§ Requirement
A stretch of the entries below is to be set down exactly, running from the line with "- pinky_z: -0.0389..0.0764" through the line with "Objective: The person", both included, and no other line.

::: Records supplied

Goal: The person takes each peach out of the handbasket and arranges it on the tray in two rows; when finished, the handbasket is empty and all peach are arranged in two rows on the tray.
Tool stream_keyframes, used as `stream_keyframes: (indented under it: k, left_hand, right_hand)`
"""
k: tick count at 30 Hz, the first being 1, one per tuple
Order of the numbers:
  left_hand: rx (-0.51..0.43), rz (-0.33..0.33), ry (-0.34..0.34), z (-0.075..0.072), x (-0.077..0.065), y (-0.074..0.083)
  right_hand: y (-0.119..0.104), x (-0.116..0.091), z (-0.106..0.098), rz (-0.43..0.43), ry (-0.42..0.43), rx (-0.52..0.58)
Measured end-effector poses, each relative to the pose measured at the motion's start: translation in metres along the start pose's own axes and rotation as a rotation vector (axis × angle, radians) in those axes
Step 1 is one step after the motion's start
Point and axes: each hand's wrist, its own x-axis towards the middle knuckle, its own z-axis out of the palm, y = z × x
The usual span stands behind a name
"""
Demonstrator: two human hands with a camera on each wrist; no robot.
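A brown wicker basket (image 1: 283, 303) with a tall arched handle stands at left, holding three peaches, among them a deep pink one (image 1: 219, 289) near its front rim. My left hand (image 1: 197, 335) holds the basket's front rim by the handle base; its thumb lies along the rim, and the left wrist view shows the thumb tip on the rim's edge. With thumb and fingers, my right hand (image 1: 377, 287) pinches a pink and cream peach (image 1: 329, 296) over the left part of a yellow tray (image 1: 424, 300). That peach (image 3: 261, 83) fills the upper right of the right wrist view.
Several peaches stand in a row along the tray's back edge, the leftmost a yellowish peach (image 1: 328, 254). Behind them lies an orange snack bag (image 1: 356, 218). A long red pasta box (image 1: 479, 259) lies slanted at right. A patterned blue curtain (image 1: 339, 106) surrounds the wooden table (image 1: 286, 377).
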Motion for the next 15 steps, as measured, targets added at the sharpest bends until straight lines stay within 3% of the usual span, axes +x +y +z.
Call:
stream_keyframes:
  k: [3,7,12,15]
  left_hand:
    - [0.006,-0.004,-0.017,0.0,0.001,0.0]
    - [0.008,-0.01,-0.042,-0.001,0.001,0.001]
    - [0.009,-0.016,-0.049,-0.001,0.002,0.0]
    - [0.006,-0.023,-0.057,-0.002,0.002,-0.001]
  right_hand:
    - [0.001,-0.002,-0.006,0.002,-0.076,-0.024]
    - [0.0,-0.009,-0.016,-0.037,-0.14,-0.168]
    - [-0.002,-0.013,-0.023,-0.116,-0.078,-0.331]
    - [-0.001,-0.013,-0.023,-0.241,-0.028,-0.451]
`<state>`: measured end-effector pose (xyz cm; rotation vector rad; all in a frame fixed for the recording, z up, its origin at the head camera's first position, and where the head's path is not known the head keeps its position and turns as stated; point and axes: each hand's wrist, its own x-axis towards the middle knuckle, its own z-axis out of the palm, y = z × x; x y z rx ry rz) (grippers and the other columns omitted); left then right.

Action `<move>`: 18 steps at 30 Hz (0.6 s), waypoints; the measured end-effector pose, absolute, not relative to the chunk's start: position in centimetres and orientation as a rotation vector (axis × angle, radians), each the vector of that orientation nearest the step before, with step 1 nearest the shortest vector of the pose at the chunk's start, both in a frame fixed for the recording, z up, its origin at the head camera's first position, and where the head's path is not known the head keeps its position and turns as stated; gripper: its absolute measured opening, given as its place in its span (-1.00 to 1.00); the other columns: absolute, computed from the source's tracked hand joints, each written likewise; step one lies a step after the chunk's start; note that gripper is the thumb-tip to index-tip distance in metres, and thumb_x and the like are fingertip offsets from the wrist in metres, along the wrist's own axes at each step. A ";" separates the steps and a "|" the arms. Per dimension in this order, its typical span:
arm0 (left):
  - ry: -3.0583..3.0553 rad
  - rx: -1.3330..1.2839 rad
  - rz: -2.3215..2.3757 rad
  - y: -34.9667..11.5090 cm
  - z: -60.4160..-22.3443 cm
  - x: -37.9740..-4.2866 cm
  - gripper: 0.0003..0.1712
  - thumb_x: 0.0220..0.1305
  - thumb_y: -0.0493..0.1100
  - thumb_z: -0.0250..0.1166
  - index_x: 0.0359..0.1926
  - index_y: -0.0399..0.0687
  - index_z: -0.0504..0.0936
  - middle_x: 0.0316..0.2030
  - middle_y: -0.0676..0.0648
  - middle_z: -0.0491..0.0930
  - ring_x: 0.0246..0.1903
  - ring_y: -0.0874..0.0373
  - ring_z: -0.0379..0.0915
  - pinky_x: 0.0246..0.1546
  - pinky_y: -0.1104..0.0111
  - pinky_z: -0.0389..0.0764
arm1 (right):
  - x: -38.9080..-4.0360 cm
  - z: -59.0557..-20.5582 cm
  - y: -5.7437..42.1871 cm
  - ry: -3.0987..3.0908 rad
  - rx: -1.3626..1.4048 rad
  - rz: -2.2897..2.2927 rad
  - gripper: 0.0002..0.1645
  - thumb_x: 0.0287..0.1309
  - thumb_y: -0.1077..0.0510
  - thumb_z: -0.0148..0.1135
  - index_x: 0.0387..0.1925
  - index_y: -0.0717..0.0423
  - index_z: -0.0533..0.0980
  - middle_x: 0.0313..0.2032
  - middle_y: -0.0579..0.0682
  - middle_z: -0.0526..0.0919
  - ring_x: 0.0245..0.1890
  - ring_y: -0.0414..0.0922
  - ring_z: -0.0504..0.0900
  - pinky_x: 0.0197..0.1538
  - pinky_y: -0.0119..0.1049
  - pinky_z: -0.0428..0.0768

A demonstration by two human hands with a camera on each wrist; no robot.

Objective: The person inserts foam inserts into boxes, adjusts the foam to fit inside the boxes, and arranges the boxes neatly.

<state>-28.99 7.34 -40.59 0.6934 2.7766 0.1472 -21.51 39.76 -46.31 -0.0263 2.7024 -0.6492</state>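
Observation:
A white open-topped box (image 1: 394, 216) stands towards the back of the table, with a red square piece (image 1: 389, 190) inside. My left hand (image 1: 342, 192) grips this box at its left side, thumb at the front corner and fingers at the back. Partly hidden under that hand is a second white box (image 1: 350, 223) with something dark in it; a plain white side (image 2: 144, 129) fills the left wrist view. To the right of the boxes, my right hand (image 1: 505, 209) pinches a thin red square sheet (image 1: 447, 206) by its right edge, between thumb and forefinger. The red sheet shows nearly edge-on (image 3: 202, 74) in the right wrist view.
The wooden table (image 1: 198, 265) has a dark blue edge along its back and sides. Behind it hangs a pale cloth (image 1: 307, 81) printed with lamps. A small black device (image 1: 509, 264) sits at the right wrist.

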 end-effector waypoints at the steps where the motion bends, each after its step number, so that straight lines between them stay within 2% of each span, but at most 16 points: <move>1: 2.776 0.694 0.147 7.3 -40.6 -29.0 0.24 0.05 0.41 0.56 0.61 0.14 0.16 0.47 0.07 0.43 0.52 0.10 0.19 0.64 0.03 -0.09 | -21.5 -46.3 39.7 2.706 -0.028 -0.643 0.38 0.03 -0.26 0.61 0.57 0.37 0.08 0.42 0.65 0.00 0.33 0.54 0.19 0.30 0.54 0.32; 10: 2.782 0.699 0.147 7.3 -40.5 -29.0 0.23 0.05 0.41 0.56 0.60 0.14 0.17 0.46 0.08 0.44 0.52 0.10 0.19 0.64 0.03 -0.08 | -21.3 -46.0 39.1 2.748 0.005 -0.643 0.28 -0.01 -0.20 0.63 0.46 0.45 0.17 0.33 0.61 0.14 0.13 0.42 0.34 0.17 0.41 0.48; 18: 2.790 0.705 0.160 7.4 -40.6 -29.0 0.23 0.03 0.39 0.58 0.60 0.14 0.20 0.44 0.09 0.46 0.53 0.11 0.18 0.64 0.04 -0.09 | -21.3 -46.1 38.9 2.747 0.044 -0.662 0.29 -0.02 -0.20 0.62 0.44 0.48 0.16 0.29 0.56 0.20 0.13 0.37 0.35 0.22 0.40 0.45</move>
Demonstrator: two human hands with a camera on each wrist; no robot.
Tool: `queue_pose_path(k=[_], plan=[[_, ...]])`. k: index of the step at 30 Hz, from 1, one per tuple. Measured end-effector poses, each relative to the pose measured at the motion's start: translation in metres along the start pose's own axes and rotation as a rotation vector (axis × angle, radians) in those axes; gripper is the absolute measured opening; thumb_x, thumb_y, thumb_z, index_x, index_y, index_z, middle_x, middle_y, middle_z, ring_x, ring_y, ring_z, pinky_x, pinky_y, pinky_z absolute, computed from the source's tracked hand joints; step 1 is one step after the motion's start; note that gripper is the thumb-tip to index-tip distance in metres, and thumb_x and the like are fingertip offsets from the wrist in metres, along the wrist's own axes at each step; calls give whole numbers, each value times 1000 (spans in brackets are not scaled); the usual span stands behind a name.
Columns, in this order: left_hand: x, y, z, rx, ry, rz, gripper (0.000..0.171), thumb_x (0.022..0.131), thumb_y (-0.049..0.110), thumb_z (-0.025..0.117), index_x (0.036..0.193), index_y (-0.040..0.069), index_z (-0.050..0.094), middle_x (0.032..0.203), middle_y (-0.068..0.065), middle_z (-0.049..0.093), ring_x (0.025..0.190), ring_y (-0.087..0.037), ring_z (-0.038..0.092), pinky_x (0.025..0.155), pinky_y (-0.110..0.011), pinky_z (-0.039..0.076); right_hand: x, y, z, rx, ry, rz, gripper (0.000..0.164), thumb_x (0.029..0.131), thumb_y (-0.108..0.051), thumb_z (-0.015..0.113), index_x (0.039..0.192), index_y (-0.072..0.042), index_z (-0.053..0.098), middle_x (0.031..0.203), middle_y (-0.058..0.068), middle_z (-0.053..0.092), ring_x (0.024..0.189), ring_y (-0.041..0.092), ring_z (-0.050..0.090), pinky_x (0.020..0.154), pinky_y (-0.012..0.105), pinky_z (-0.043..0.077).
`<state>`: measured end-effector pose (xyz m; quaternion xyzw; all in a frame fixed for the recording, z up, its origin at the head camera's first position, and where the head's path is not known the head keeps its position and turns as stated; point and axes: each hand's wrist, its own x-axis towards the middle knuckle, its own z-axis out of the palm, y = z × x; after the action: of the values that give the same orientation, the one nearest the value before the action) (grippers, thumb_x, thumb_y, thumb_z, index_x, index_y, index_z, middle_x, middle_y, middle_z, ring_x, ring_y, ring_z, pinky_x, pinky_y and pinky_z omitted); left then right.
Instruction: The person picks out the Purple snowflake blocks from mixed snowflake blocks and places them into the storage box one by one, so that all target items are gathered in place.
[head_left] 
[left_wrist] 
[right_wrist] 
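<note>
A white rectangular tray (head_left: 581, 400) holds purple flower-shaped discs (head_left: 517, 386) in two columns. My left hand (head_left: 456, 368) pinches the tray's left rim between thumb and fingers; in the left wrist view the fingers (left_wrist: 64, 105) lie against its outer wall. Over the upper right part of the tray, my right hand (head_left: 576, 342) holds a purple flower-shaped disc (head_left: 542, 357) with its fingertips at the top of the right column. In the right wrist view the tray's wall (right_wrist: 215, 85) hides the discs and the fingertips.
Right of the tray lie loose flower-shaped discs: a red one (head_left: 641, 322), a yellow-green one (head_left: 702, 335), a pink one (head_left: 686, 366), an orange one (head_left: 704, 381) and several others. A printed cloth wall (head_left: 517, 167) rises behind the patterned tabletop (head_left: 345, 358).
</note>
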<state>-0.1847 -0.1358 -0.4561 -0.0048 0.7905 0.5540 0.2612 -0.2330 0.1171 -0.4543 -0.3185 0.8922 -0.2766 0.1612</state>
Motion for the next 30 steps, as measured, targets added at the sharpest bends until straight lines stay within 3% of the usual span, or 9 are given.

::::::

§ Written answer
  - pinky_z: -0.0389..0.0764
arm1 (right):
  - x: -38.9080..-4.0360 cm
  - z: -59.0557..-20.5582 cm
  - y: -5.7437..42.1871 cm
  - ry: -3.0987..3.0908 rad
  - rx: -1.3626..1.4048 rad
  - rz: -2.2897..2.2927 rad
  - gripper: 0.0002..0.1645
  - thumb_x: 0.0287..0.1309
  - thumb_y: -0.1077..0.0510
  - thumb_z: -0.0148..0.1135
  - index_x: 0.0387..0.1925
  - index_y: -0.0717..0.0423
  - index_z: -0.0533..0.0980
  - middle_x: 0.0313..0.2032
  - middle_y: -0.0579..0.0682
  - middle_z: -0.0526..0.0919
  - ring_x: 0.0245..0.1890
  - ring_y: -0.0414..0.0922
  - ring_z: -0.0504..0.0900
  - pinky_x: 0.0197..0.1538
  - pinky_y: -0.0119..0.1049
  - pinky_z: -0.0428..0.0768

A demonstration by two human hands with a camera on each wrist; no robot.

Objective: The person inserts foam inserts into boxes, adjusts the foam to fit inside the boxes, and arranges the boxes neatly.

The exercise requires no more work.